About half an hour of work, from tilling to packaging, goes into each bag of popcorn, which he sells for $3 at area farmers markets, including Beloit, Rockford and Rosemont, Ill., he said. The only other way to gets Jack's Popcorn is to send Jack a letter with a check, for a minimum order of two pounds and $5.20 for shipping.

Jack said the corn is hand-picked and husked, and then put through an antique sheller.

"It's a labor of love," he said.

More than 1,000 new farmers markets have been recorded across the country, according to results released Aug. 5 in the U.S. Department of Agriculture's 2011 National Farmers Market Directory.

The annual report indicates a total of 7,175 farmers markets now operate throughout the United State, a 17 percent jump since Aug. 2010, when the USDA reported 6,132 markets were operating across the country. The 2010 number was a 16 percent rise from 2009. The National Farmers Market Directory has been collecting self-reported information about farmers markets since 1994.

Wisconsin, with 231 farmers markets, is on the list of top-10 states of recorded farmers markets in 2011. Monroe, Brooklyn, Sugar River (Paoli), Darlington and Dodgeville are listed for Green and Lafayette counties.

The USDA National Farmers Market Directory is available at

"The remarkable growth in farmers markets is an excellent indicator of the staying power of local and regional foods," Agriculture Deputy Secretary Kathleen Merrigan said in a statement Aug. 5. "These outlets provide economic benefits for producers to grow their businesses and also to communities by providing increased access to fresh fruits and vegetables and other foods. In short, they are a critical ingredient in our nation's food system."

Penny Wuthrich, Monroe, was buying 15 green peppers and fresh tomatoes Wednesday in Monroe, while her husband Russ got a large bundle of green onions.

"It tastes better (than store produce)," she said, "and we have to support our locals." Wuthrich has flower beds around her home, but a vegetable garden takes too much time, she said.

Farmers markets are often the first point of entry into the marketplace for small and medium size producers. They help these producers incubate their businesses and opportunities, and can offer supplemental income sources to producers who participate in other distribution models.

Marketers Wednesday at the Monroe Farmers Market indicated a variety of reasons for participating.

Luanna Parr and son, Joe, of Paracres, Monroe, have been selling fresh vegetables and fruits at the Monroe market for 5 years, coming twice a week, as part of their business. On Wednesday, the family was selling German Butterball and other varieties of potatoes for $3 a pound, alongside many varieties of tomatoes, cabbage, zucchini, peppers, and peaches.
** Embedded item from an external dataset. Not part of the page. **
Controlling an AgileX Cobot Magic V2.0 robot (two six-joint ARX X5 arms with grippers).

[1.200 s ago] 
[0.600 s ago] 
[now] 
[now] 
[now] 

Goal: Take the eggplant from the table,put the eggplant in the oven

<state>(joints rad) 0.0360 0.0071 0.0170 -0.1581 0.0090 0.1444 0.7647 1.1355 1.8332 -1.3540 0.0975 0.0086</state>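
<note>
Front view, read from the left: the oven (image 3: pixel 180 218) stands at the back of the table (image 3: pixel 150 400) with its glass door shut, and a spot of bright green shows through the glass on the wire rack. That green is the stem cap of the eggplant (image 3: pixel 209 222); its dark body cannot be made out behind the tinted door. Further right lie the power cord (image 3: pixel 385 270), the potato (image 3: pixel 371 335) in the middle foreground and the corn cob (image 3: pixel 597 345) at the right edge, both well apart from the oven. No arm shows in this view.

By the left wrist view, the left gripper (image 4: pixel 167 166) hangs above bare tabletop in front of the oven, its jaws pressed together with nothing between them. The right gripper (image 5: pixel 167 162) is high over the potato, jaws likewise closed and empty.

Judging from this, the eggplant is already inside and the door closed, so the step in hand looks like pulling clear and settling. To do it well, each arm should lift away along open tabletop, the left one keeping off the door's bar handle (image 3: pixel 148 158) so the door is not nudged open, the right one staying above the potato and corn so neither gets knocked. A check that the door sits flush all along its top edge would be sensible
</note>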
"We do pretty good," she said.

Richard Dauck and Eileen Meyers of Aebly Acres, Monroe, are in their fourth year at the market, and they don't do any other markets, because of the work involved. Meyers keeps track of everything to help plan future plantings and for accounting purposes. Dauck is retired, and said he stays in the business because of his love of farming.
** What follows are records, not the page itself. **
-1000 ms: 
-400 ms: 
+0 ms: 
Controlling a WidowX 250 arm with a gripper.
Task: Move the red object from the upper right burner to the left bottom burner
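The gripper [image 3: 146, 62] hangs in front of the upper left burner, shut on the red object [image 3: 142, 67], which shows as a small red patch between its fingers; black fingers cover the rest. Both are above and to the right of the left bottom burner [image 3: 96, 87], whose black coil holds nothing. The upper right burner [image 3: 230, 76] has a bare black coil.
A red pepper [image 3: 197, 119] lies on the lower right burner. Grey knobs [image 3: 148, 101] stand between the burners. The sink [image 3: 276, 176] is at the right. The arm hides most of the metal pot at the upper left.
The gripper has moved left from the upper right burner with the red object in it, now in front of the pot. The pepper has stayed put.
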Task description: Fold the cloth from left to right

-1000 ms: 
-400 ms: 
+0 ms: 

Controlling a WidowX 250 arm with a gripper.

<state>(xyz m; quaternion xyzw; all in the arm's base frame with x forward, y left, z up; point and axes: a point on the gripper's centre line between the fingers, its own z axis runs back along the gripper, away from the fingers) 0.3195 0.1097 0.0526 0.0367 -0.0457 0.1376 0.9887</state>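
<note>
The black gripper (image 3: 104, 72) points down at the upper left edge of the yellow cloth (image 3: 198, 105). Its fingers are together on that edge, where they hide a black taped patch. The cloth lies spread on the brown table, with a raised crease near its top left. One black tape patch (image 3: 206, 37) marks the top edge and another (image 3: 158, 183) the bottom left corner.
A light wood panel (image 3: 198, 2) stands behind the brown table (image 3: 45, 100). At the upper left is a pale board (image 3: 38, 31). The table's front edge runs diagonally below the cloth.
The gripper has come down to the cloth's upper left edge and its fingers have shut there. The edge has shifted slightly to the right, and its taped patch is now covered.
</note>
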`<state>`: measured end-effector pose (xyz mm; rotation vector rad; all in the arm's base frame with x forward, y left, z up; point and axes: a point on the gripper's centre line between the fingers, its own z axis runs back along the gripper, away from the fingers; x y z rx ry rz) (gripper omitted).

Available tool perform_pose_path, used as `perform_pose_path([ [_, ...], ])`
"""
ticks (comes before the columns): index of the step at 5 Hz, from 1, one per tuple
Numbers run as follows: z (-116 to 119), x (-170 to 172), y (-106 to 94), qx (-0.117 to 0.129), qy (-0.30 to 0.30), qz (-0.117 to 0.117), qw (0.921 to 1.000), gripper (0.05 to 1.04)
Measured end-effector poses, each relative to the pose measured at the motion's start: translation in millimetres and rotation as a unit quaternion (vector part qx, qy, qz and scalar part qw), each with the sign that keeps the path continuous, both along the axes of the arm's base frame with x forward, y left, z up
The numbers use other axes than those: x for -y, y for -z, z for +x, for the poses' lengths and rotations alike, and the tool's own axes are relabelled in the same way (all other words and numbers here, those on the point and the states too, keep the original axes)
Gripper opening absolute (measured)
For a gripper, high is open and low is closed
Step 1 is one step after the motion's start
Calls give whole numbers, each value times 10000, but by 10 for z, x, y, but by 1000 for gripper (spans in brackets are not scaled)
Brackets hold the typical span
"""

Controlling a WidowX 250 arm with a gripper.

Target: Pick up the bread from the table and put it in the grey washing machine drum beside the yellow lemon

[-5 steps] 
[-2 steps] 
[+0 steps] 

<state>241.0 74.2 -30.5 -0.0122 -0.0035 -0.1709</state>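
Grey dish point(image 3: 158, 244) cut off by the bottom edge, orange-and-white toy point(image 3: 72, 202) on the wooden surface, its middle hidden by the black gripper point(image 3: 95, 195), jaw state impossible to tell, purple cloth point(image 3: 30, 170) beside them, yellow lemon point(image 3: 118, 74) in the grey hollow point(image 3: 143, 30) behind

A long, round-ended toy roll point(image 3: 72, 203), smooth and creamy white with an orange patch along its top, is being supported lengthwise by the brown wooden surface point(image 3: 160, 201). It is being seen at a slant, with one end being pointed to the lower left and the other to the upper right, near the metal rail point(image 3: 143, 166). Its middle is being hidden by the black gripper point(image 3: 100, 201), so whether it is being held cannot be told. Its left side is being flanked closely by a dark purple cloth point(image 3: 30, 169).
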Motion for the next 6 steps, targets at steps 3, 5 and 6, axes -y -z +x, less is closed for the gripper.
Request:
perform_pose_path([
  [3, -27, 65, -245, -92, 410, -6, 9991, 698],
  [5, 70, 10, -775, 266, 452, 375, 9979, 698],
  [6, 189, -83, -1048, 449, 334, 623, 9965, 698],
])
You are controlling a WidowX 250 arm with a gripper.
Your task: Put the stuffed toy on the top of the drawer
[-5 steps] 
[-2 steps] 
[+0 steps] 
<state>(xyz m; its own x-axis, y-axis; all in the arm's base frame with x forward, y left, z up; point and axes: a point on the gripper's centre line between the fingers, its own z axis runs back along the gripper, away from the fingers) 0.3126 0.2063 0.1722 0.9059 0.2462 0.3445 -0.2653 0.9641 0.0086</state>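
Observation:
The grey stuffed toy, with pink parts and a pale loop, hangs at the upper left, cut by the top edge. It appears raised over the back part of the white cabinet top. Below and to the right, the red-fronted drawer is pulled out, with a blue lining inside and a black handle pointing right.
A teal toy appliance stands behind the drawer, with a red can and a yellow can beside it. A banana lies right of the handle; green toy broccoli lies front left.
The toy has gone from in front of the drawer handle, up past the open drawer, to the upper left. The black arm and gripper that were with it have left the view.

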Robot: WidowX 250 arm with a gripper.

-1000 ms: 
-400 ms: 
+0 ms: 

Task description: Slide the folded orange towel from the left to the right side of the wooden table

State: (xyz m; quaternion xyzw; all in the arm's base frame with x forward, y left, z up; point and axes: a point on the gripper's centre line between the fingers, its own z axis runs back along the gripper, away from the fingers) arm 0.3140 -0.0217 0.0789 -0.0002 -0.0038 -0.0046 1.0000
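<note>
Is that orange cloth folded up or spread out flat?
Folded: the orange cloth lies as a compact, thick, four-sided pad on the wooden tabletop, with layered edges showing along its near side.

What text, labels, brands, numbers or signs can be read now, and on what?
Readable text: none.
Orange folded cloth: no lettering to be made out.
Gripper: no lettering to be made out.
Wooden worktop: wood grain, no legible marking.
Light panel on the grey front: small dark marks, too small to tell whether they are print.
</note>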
Tom LaPoint, Albany, with the St. Joseph's Work Cooperative, has done farmers markets for three years, but this is his first year in Monroe. Ten percent of his proceeds are donated to Haiti relief funds.
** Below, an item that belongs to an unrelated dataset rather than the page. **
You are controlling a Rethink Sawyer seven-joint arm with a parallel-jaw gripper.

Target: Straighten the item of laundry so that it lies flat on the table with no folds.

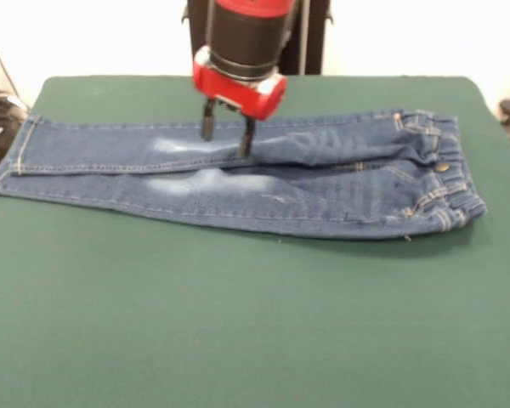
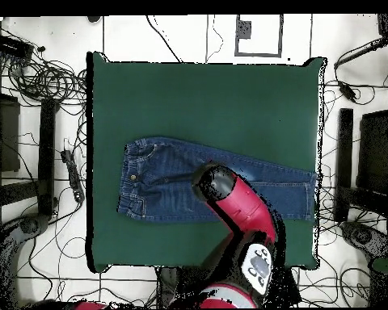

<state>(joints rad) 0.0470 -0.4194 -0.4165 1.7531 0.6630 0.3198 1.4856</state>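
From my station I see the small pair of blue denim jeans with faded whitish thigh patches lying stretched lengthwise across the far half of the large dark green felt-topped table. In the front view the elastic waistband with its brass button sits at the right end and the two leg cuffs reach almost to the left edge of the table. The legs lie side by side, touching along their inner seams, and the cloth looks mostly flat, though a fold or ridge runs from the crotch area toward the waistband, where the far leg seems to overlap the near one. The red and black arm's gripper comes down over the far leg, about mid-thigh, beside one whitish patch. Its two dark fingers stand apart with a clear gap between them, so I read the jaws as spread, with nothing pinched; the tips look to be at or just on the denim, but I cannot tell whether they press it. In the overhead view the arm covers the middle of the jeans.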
"Customers are fairly steady," he said, "it's a good town, and the people are friendly."

Chris Frelich, Janesville, was on the Square for the first time Wednesday, using the Monroe Farmers Market as a new marketing strategy for Milwaukee's Frank's Gourmet Chips, fried tortilla chips that come in 28 savory and sweet flavors. She has been to 10 area markets in the past month. In the fall, she will move to shops and other indoor venues.

Farmers markets also offer non-profit organizations a spot in the economy.

Norah Sanders, Monroe, was selling cut flowers from her yard in colored vases she has collected over the years, with all the proceeds going to the Green County Humane Society.

Petals for Paws is a Wednesday-only endeavor, she said. And if you bring back your vase, refills are half-price.

Sanders, a member of the humane society board, said people began donating their extra colored vases once they discovered what she was doing.